A ver si de una vez por todas, valoramos como se merece lo que tenemos aquí y no tengamos que lamentar que, nuestros «licenciados», emigren para buscarse las habichuelas fuera de nuestras fronteras, derivado por el ninguneo de los de siempre.

«DOGVILLE»,de Lars Von TRier
Rayuela Producciones Teatrales
Colaboración de Azar Teatro
Teatro Calderón
Versión teatral de Christian Lollike
Puesta en escena de Nina Reglero
Espacio escénico de Carlos Nuevo
Iluminación de José Montero

Reparto:
Marta Ruíz de Viñaspre
Carlos Pinedo
Carlos Tapia
Maribel Carro
Carmen Gutiérrez
Pablo Rodríguez
Olga Mansilla
Javier Vilorio
Beatrice Fulconis
raúl Escudero
Carlos Nuevo
Pablo Rodríguez

Moses Dog BAnd:
Voz y bajo: Javier Vilorio
Teclado: Pablo Rodríguez
Batería: Raúl Escudero
Guitarra: fernando Su
SAxo: javier Magallanes

 

3 Respuestas

  1. Maria

    15 octubre 2011 20:05

    La verdad no entiendo cómo se puede ensalzar una obra como «Dogville». En mi opinión el problema no reside en la puesta en escena ni en los actores (aunque algunos cuenten con tales problemas de proyección de voz que hace imposible creer que sean profesionales).
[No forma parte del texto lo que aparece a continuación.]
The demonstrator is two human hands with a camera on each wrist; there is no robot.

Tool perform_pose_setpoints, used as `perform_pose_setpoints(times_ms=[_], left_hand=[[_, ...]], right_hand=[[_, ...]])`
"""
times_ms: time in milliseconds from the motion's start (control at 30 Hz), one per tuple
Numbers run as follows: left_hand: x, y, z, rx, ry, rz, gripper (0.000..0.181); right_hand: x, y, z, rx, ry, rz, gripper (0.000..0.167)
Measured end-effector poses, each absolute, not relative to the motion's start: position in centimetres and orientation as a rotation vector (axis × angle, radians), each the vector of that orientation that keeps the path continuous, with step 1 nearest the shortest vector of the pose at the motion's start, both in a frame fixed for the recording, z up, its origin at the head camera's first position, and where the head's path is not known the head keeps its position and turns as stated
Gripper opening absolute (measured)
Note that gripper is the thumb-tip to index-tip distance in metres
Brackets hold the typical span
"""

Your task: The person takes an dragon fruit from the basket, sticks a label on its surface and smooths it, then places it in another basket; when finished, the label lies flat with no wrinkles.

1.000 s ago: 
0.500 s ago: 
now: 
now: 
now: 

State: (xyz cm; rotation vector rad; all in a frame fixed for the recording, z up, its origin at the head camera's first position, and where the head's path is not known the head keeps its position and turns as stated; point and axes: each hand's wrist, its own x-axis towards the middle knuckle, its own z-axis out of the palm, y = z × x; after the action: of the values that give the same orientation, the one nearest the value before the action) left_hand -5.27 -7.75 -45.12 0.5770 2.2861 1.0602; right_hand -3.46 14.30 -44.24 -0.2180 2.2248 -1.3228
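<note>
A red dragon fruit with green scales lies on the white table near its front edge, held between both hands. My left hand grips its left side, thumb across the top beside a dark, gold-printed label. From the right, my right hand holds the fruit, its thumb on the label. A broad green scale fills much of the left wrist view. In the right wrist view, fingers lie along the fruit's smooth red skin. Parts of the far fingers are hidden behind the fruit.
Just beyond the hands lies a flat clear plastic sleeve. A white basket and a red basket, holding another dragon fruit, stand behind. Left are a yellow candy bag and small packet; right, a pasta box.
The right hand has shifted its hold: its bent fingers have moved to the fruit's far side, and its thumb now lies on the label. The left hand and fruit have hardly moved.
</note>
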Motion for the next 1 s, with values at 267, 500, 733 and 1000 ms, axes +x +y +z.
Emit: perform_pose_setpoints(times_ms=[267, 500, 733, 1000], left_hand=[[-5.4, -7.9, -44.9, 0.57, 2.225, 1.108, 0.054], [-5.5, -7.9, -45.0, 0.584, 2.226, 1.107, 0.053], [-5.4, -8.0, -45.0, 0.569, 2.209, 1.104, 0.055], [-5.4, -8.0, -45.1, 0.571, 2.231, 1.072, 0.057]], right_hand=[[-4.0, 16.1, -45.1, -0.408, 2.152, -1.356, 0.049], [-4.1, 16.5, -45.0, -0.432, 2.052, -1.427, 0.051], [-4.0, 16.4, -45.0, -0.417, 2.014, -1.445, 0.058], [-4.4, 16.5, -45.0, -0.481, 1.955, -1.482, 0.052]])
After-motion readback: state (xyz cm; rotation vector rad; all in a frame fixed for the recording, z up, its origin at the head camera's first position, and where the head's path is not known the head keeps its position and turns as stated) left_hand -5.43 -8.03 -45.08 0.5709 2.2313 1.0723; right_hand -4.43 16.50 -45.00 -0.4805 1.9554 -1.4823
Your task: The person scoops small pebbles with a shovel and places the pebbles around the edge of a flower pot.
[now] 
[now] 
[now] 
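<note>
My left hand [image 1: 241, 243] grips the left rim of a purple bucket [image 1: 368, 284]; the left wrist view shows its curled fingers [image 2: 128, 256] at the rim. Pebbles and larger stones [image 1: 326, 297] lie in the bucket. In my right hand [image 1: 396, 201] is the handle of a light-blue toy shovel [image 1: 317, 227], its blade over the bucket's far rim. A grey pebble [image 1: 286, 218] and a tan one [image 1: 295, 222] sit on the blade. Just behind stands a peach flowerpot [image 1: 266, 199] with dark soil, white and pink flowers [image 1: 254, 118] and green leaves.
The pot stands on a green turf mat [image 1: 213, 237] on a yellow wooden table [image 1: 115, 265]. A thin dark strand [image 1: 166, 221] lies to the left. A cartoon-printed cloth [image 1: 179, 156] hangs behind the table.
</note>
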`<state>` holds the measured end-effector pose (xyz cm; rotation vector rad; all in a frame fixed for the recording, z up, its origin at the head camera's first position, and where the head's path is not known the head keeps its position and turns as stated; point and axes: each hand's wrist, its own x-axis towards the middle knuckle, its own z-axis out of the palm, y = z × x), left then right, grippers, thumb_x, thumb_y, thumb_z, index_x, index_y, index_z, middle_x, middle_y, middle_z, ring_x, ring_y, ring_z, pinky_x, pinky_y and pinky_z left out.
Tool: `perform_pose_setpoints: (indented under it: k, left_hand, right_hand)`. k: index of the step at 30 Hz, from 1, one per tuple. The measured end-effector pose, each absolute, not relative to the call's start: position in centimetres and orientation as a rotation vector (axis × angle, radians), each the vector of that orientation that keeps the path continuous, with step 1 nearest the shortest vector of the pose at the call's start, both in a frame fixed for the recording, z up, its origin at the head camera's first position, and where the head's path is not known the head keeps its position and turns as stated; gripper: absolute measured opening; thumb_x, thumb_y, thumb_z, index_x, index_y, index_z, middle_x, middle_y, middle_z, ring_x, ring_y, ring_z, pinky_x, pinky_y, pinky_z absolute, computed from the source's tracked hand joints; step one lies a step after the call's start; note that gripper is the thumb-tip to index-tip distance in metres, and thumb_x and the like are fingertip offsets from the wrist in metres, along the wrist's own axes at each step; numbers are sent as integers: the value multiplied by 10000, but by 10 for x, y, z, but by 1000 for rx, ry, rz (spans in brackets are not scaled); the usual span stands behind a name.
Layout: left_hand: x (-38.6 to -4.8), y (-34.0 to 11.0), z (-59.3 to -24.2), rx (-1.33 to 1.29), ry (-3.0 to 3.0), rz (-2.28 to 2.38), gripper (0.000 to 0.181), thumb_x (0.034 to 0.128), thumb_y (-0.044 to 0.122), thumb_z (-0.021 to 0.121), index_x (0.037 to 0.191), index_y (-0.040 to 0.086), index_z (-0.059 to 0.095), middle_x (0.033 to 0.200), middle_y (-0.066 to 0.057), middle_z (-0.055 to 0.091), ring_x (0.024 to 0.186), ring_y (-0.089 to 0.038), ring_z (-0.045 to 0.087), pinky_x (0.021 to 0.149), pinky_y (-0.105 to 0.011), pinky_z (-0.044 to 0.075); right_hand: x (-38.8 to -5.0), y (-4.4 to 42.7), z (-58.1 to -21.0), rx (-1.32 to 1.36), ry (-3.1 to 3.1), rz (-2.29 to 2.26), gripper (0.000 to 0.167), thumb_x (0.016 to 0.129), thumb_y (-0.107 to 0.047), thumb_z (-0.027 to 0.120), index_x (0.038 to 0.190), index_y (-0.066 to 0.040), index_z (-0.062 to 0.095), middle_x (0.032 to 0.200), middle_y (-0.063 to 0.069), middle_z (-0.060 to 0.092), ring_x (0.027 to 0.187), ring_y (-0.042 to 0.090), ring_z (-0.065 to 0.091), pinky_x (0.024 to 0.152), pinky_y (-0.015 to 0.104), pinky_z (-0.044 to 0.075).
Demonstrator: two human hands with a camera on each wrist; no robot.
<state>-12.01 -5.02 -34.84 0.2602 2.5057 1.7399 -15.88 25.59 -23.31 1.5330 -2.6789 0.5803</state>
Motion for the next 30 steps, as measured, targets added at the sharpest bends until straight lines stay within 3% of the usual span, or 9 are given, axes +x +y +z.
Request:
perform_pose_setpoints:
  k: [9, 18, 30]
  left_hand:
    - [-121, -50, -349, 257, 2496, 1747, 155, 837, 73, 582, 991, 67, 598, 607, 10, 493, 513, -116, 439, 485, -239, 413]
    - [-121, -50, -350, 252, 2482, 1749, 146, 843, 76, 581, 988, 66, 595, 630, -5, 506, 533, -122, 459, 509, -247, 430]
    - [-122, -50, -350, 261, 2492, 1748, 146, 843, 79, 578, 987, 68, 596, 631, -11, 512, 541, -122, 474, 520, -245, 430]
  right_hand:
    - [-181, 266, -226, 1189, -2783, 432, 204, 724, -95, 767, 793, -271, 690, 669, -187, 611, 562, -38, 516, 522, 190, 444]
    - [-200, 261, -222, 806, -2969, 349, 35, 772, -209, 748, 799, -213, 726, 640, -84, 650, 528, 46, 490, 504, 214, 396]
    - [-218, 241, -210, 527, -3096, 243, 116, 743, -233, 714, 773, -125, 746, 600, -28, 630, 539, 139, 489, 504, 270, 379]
Sino en la forma de enfocarlo y en la historia en sí misma. Leeeenta.
    En los tiempos que corren no se puede esperar que el espectador disfrute de una obra de dos horas (dos horas pasadas) aún menos con un lenguaje cinematográfico, inverosímil. Si alguien desea escuchar en las voces de los actores el toque de «doblado al español», se alguila la película y ¡santas pascuas!
    El toque de musical «cutre» y los textos de los actores con carácter de narrador hacen insostenibles las cabezas de los espectadores. Que a la hora y diez de comenzar el espectáculo miran su muñeca buscando el reloj, se agitan en sus butacas, buscando la comodidad que la obra les roba. Y no por lo que quiere decir la obra. No por el mensaje sino por el aburrimiento. No parece terminar nunca. Obvio que hay actores que están espectaculares. Y mucho mérito tienen… Porque es infumable este «Dogville». ¿Qué le espera al «Pueblo» si elevan a un pedestal a obras como «DOGVILLE»?